В порту происходило что-то странное. Это он ощущал всей кожей, от предчувствия опасности ставшей «гусиной». И разобраться с происходящим следовало быстро. Разобраться, привести всех в чувство, в норму, поставить на место, раздать всем сестрам по серьгам и уехать в Питер на Новый год. К Рите, Пашке, Вальтеру и его новой жене, к наличию которой Иван пока не привык, и на все про все у него оставалось чуть больше двух недель. Отчего-то он был уверен, что успеет.
Когда любовь остывает, ее нужно или подогреть, или выбросить. Это не тот продукт, который хранится в прохладном месте.
Как начинать новую жизнь, если сил нет даже на то, чтобы утром встать с кровати? Несколько дней Лиде не выпадали ночные дежурства, и она за это время окончательно и бесповоротно превратилась в развалину. Голова кружилась, рези в животе участились настолько, что периодически Лида беспокоилась, что не успеет добраться от дома до работы. Болезненные заеды в уголках губ не проходили, а становились все глубже и кровоточили.
Лида вспомнила, как в детстве жаловалась в таких случаях родителям, что у нее «рот рвется». Сейчас было такое чувство, что рот «порвался» навсегда. Вдобавок ко всем прочим неприятностям у нее начали сильно лезть волосы. Каждое утро она чистила массажную щетку, выкидывая в ведро клок волос. Рыжая копна на голове, которой она втайне гордилась, считая самым сильным достоинством своей в общем-то скромной внешности, заметно поредела, и сквозь огненные кудряшки теперь просвечивала белая кожа.
«Тощая, драная, да теперь еще и лысая, — мрачно думала Лида по дороге на работу. — Если бы Славка не бросил меня летом, то он обязательно сделал бы это сейчас. Хотя нет. Если бы он меня не бросил, то я бы на почве стресса не сошла на ноль так стремительно. Так что в моих неприятностях со здоровьем, равно как и во всех прочих, никто, кроме него, не виноват».
Впрочем, основной вопрос все-таки заключался не в том, кто виноват, а в том, что делать. Превращаться в калеку Лиде не хотелось категорически. Но совокупность симптомов была такой странной, что сразу и не поймешь, что именно лечить. Несмотря на значительный врачебный стаж, она не могла придумать лекарства от несчастной любви и разбитого сердца.

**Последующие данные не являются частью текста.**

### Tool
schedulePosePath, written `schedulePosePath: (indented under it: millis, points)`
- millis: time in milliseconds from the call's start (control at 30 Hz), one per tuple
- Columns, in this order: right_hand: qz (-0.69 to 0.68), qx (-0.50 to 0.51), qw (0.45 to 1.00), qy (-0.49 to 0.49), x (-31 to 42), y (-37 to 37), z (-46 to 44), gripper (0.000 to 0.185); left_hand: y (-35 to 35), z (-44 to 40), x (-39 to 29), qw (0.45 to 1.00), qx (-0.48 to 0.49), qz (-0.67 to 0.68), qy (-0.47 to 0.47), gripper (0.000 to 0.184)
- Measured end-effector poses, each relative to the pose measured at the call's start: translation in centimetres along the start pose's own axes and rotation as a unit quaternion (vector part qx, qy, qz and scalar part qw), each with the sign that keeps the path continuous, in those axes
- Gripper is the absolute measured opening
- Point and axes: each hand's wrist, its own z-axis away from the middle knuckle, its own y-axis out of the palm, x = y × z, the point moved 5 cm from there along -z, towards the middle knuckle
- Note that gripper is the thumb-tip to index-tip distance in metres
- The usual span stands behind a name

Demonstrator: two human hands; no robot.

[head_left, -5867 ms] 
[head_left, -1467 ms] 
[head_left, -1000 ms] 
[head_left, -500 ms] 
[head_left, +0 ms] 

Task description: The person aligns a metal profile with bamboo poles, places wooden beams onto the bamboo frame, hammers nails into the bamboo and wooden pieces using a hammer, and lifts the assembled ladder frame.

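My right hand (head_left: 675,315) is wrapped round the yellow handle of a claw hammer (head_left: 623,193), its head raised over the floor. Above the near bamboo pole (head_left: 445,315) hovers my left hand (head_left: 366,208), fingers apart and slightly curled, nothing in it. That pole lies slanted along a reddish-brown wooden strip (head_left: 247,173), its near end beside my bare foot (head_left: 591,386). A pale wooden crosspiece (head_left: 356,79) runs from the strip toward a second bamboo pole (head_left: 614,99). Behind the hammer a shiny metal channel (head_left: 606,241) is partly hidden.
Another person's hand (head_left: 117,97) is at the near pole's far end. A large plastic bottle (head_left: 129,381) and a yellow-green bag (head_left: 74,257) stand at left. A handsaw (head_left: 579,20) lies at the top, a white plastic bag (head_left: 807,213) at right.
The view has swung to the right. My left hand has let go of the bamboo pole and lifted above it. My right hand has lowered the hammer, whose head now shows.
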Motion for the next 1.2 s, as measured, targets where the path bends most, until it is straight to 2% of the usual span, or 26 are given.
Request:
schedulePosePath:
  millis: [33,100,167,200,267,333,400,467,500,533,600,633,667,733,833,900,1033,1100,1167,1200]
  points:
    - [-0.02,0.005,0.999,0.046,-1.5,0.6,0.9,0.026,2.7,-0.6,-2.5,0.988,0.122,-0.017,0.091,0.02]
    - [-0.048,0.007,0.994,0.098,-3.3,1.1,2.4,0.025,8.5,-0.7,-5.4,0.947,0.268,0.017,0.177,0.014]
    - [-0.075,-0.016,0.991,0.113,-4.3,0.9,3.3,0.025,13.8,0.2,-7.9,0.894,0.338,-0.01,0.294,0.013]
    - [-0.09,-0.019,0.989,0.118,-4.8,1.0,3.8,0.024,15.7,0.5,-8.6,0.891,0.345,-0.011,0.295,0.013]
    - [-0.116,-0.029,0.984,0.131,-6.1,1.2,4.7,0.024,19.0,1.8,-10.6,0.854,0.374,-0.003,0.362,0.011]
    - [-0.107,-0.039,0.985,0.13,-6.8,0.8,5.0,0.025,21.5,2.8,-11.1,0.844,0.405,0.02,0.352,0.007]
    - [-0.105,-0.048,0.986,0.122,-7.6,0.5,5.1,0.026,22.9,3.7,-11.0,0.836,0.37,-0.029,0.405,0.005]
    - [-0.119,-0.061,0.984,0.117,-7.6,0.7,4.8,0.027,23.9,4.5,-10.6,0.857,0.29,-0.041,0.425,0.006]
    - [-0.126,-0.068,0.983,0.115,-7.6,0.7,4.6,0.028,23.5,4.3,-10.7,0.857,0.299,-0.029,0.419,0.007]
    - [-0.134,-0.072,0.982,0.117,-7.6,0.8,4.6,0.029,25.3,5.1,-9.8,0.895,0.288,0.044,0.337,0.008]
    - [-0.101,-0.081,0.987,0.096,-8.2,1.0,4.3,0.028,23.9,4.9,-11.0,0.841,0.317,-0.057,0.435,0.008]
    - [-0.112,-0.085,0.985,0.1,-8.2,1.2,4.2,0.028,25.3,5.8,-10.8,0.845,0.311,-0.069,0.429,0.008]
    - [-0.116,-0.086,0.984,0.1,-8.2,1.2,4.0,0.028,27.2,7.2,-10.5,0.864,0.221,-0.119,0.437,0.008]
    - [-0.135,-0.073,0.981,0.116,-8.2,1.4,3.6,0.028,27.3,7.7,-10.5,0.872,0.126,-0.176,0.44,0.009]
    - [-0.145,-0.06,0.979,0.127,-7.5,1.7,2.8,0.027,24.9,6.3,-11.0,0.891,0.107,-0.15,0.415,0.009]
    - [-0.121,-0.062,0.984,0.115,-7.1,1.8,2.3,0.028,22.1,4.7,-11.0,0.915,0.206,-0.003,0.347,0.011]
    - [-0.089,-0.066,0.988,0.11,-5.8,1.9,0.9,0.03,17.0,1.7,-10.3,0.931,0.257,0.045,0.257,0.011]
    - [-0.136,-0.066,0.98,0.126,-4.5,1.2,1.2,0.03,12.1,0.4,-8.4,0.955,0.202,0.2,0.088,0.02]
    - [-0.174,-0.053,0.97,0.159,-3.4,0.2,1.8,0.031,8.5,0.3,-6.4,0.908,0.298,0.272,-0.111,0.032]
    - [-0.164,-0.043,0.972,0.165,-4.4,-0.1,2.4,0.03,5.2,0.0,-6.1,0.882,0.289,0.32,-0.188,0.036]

Подойдя к крыльцу больницы, она ненадолго остановилась, чтобы переждать приступ тошноты. На крыльце стояло неземной красоты создание, явно не местное, потому что подобных прекрасных фей сюда точно не завозили.
У нее были длинные, до аккуратной попки, обтянутой узкими джинсами, тщательно завитые и уложенные один к одному локоны, щедро залитые лаком. Пышная грудь, еле прикрываемая короткой серой дубленкой с меховыми отворотами, высокие каблуки, которые смотрелись абсолютно дико на разбитом асфальте здешних улиц, кроваво-красные ногти, такие длинные, точно накладные, хищный, причудливо изогнутый рот с капризно надутыми и накрашенными сиреневым губками и огромные, широко распахнутые ярко-синие глаза, обрамленные щедро намазанными тушью ресницами.